Screening | Performance Space New York

Generative/Unproductive

With live performances and video interventions by The Glad Scientist, Catrileo + Carrión Community, Theo J Rose, Riven Ratanavanh, Pau Aran Gimeno, stefa marin alarcon, Erica Schreiner, Grace Byron, Samay Arcentales Cajas, Anto Astudillo , and more.*
 

Generative/Unproductive is not oxymoronic: generative implies an openness that allows for the creation of endless variations of knowns or unknowns—rather than the outcome-focused goals pushed by productivity. In this encounter of moving image, poetry and live performance, Anto Astudillo invites a diverse group of artists of trans, non-binary, epupillán (two-spirit) and queer experience, to collaborate and be part of a multidisciplinary conversation, anticipated as “unproductive”: generating a gender fluidity-advocating ephemeral experience that opposes property and capital ideals by offering a healing and intimate relationship with territory.

 

Generative/Unproductive brings living organisms (microorganisms and human beings) and varied media together to engage in expanded and contracted “cognitive interactions” -as described by Chilean biologists Humberto Maturana and Francisco Varela. Each artist constructs variable landscapes where bodies interrelate across disciplines, proposing genderless and gender-variant perspectives that exude organic matter.

 
*Please note that the artist line-up of this event may change.

Screening of beDevil

 
Access Provision: Closed Captioning
 
Inspired by ghost stories she heard as a child, Tracey Moffatt’s visually haunting film beDevil, delves into three tales that explore Indigenous relationships with the unseen world. This largely buried film is the first feature made by an Aboriginal Australian Woman. Each narrative brims with a sense of unease as the ghostly apparitions collide with the living to reveal the unsettling forces that shape our lives.
 
The film unfolds in three distinct but interconnected vignettes, each peeling back layers of the past to reveal the complex and often haunting relationship between identity and the enduring scars of colonialism and capitalism.
 
The screening is followed by a conversation with writer Sarah Fonseca.

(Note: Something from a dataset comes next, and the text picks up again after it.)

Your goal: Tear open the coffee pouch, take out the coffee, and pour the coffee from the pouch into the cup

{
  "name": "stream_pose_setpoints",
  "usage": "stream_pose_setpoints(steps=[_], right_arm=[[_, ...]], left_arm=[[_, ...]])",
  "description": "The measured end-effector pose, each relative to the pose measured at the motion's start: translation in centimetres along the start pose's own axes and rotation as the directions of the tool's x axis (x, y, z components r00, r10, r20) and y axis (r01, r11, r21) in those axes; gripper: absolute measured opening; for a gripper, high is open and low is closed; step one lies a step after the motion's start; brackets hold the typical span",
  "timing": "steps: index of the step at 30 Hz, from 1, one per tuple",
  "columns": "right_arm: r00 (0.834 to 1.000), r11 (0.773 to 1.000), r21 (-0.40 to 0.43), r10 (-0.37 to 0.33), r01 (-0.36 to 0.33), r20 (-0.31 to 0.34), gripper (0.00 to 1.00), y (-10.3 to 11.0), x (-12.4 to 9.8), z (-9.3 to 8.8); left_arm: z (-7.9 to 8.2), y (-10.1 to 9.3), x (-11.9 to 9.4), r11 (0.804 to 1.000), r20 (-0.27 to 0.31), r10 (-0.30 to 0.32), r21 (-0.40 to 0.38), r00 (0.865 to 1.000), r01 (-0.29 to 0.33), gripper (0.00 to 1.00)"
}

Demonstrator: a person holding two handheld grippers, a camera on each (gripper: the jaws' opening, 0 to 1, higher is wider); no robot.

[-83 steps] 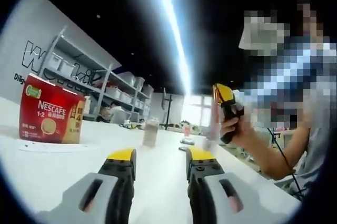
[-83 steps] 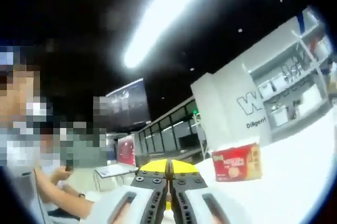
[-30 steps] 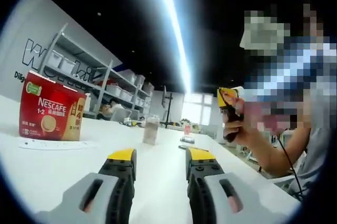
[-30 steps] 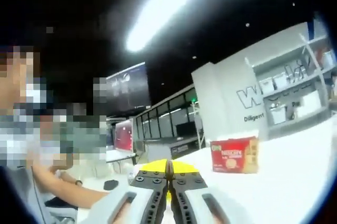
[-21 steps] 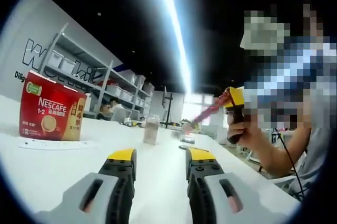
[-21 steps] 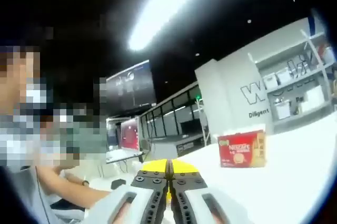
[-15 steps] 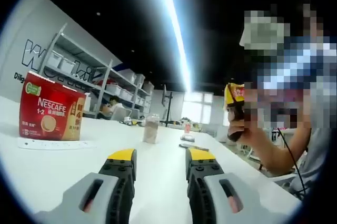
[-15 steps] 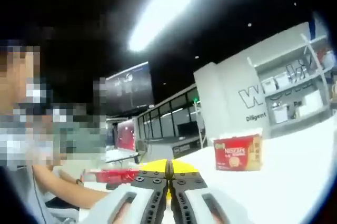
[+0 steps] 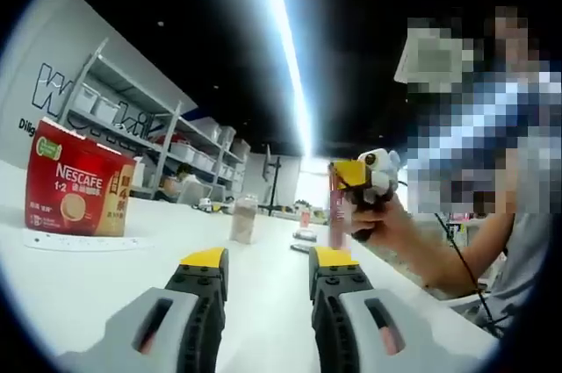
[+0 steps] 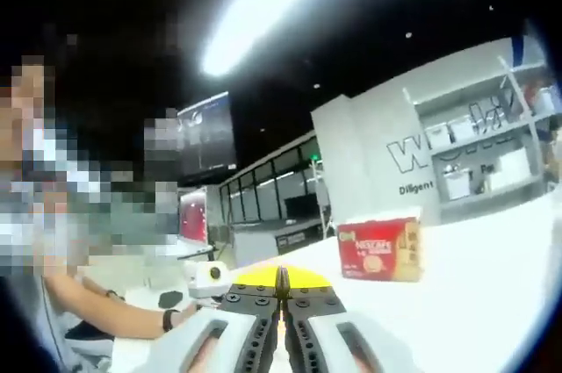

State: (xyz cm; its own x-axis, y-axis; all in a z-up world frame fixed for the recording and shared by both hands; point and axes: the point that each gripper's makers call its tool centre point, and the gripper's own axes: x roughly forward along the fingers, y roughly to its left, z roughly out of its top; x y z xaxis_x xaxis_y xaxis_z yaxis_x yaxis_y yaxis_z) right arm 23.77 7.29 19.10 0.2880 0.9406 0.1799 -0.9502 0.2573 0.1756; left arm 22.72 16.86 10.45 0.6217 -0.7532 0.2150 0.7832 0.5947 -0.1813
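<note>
This is a large open-plan workspace, something between an office and a lab or demonstration hall. A long white table [image 9: 79, 285] runs far back into the room, with a red Nescafé box [image 9: 70, 192] near its left edge and small items clustered toward its far end. Along the white wall stand metal shelving racks [image 9: 149, 140] loaded with pale storage bins, and large dark lettering [image 10: 430, 152] is painted on that wall. The ceiling is black, crossed by a long bright strip light [image 9: 285, 48]. In the right gripper view, glass-fronted partitions [image 10: 268, 202] and a wall-mounted screen [image 10: 207, 140] stand at the back, with a red display panel [image 10: 192, 215] below it.
</note>
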Motion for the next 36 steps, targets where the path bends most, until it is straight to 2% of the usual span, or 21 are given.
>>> stream_pose_setpoints(steps=[3, 7, 14, 18, 19, 21, 22, 27, 28, 29, 32, 34, 36], right_arm=[[1.0, 1.0, 0.008, 0.026, -0.026, 0.012, 0.01, 0.1, 0.2, 0.3], [0.999, 0.999, -0.015, 0.032, -0.032, -0.005, 0.01, 0.0, 0.9, 0.1], [0.997, 0.999, -0.014, 0.051, -0.052, -0.064, 0.01, -0.8, 2.3, -1.8], [0.986, 0.991, 0.046, 0.131, -0.127, -0.104, 0.01, 0.5, 3.5, -3.4], [0.983, 0.989, 0.052, 0.146, -0.141, -0.107, 0.01, 0.8, 3.8, -3.7], [0.979, 0.984, 0.068, 0.171, -0.164, -0.114, 0.01, 1.3, 4.0, -4.0], [0.967, 0.973, 0.081, 0.223, -0.214, -0.12, 0.01, 2.3, 4.5, -4.2], [0.938, 0.95, 0.089, 0.311, -0.301, -0.154, 0.01, 3.9, 5.2, -4.4], [0.919, 0.934, 0.107, 0.354, -0.34, -0.171, 0.01, 4.6, 5.3, -4.6], [0.917, 0.933, 0.106, 0.358, -0.344, -0.173, 0.01, 4.6, 5.4, -4.6], [0.898, 0.915, 0.124, 0.402, -0.385, -0.18, 0.01, 5.0, 5.8, -4.4], [0.88, 0.897, 0.144, 0.439, -0.418, -0.181, 0.01, 5.3, 6.2, -4.2], [0.872, 0.887, 0.158, 0.458, -0.435, -0.172, 0.01, 5.1, 6.4, -4.0]], left_arm=[[0.7, -0.1, -0.3, 1.0, 0.035, -0.018, -0.013, 0.999, 0.018, 0.39], [1.3, 0.3, -0.6, 0.999, 0.065, -0.015, -0.033, 0.998, 0.017, 0.38], [2.0, -0.3, -0.6, 0.998, 0.101, -0.05, -0.037, 0.994, 0.054, 0.38], [2.9, -2.0, -0.5, 0.992, 0.14, -0.124, -0.02, 0.982, 0.128, 0.41], [3.1, -2.8, -0.5, 0.986, 0.151, -0.162, -0.022, 0.975, 0.167, 0.41], [3.1, -3.1, -0.5, 0.983, 0.148, -0.174, -0.024, 0.974, 0.179, 0.41], [2.8, -3.6, -0.3, 0.98, 0.134, -0.192, -0.025, 0.972, 0.197, 0.41], [1.6, -3.8, 0.4, 0.98, 0.09, -0.197, -0.019, 0.976, 0.199, 0.42], [1.5, -3.8, 0.4, 0.978, 0.086, -0.203, -0.026, 0.976, 0.205, 0.42], [1.5, -3.8, 0.4, 0.978, 0.084, -0.203, -0.027, 0.976, 0.206, 0.4], [1.0, -4.1, 0.4, 0.975, 0.059, -0.215, -0.037, 0.975, 0.217, 0.26], [0.7, -4.7, 0.4, 0.972, 0.043, -0.23, -0.042, 0.972, 0.232, 0.2], [0.6, -4.8, 0.3, 0.971, 0.035, -0.235, -0.042, 0.971, 0.236, 0.14]])
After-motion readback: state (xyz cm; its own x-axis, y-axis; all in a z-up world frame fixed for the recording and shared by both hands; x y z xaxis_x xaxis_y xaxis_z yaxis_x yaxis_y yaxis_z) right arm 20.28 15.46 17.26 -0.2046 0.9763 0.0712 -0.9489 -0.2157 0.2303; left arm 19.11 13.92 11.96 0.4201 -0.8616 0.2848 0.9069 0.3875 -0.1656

Screening of The Mermaids, or Aiden in Wonderland

 
Access Provisions: Closed Captioning
 
Anicka Yi presents The Mermaids, or Aiden in Wonderland, a film by the Indigenous Karrabing Film Collective. The Mermaids, or Aiden in Wonderland is a surrealist exploration of contamination, extractive capitalism, and its impact on human and non-human life. The film transports us to a landscape poisoned by the toxicity of Western colonization and capitalism, where Europeans can no longer survive outdoors. The film follows Aiden, a young Indigenous man who is able to survive long periods outdoors, as he comes up against two possible futures and pasts. Yi’s initial experience with the movie during the Hawai’i Triennial 2022: Pacific Century inspired profound inquiries about the deep time histories of colonialism, migration, and environmental resilience in the Pacific region.
 
The screening is followed by a conversation with Elizabeth Povinelli, Professor of Anthropology and Gender Studies at Columbia University.

Living Room Concept

 
Angel Dimayuga (they/she) invites you to Living Room Concept an intimate and immersive dwelling that feels like your friend’s home. Over the course of the evening, guests will share, learn, and be fed (with a restaurant delivery by “Angel’s World.” )
 
The night will feature a sensory soundscape by Miho Hatori, a reading by Fariha Róisín, some of Dimayuga’s favorite clips as well as film screenings by Stephanie Comilang, Maggie Lee, and Andrew Thomas Huang. The films depict the search for a grounded sense of self and belonging through the disparate nature of the third culture experience in the global Asian diaspora.
 
Embracing the powers of interconnectedness and cross-pollination, Dimayuga invites their community to witness the potential of a world shaped by ancestral knowledge and queer systems of coexistence.

Cineclub Amora, La Mensajera y Amaru’s Tongue: Daughter

 
Cineclub Amora invites us to lovingly decompose ourselves in a transfeminist evening of oral tradition, Andean-Amazonian ritual, performative lecture with immigrant translanguage justice, and a warm-up for a dance class facilitated by hostess and messenger Galle. These performances will be complemented by a screening of Amaru’s Tongue: Daughter, a film of matrilineal and trans-species tribute directed by the acclaimed Aymara artist Chuquimamani Condori aka Elysia Crampton Chuquimia with an original score by their sibling Joshua Chuquimia Crampton.
 
Galle creates an immersive experience, transforming Cineclub Amora in the womb of Cosmic Mother Earth, where the screen is a portal/black hole to other non-linear dimensions, where collaboration is already happening between artists involved, and where interaction with the audience is stimulated by storytelling, dance, and somatic score.
 
Followed by a Q&A with Chuquimamani Condori and hostess/curator Galle.